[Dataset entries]
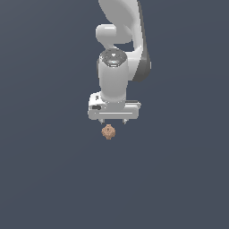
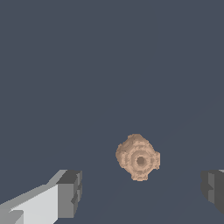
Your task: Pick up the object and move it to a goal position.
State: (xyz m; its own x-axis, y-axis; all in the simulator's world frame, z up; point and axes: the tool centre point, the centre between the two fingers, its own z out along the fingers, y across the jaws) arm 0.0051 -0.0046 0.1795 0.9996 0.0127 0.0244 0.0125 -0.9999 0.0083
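Below the gripper [image 1: 112,121], tan knobbly object [image 1: 108,132], fingers spread wide, not touching

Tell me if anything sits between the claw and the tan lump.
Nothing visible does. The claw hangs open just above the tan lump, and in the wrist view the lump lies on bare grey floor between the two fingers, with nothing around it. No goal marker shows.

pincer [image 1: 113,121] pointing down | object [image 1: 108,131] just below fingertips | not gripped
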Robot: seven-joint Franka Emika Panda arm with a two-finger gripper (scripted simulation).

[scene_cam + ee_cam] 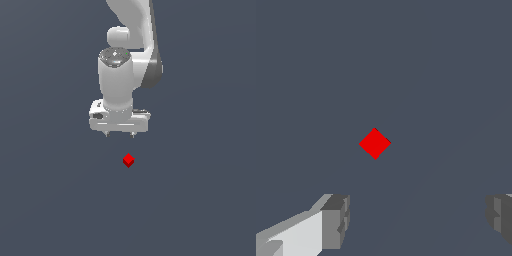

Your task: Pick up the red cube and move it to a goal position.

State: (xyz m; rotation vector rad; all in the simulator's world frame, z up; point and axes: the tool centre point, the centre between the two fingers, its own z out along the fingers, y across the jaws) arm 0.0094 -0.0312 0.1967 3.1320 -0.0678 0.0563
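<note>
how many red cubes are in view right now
1. The red cube lies alone on the dark grey surface, apart from the open gripper; the wrist view shows it beyond the spread jaws. None seems hidden.

The red cube is small, bright red and plain-faced, with no marks on any side. It rests alone on the flat dark grey-blue surface, turned so that a corner faces the exterior camera and its outline reads as a diamond. In the wrist view the red cube also shows as a diamond, flat and evenly coloured, nothing touching it.
</note>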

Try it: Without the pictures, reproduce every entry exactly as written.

Exercise answer:
Your task: Pick up the object and move it to a goal position.
State: (xyz m; its own x-axis, y-axis; all in the simulator's world frame, z up; point and axes: the tool centre point, the centre between the two fingers, its own z out along the fingers, y across the jaws) arm 0.0051 -0.0046 0.1795 0.9996 0.0127 0.0244 0.0125 -0.9999 0.0083
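Below the gripper [image 1: 112,121], tan knobbly object [image 1: 108,132], fingers spread wide, not touching

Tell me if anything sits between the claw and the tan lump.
Nothing visible does. The claw hangs open just above the tan lump, and in the wrist view the lump lies on bare grey floor between the two fingers, with nothing around it. No goal marker shows.

pincer [image 1: 113,121] pointing down | object [image 1: 108,131] just below fingertips | not gripped
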Robot: seven-joint Franka Emika Panda arm with a two-finger gripper (scripted simulation).

[scene_cam + ee_cam] 

Your task: Pick up the red cube and move it to a goal position.

State: (xyz m; rotation vector rad; all in the simulator's world frame, z up; point and axes: the tool centre point, the centre between the two fingers, its own z out along the fingers, y across the jaws) arm 0.0094 -0.0312 0.1967 3.1320 -0.0678 0.0563
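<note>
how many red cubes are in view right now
1. The red cube lies alone on the dark grey surface, apart from the open gripper; the wrist view shows it beyond the spread jaws. None seems hidden.

The red cube is small, bright red and plain-faced, with no marks on any side. It rests alone on the flat dark grey-blue surface, turned so that a corner faces the exterior camera and its outline reads as a diamond. In the wrist view the red cube also shows as a diamond, flat and evenly coloured, nothing touching it.
</note>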

The answer has been supplied in full.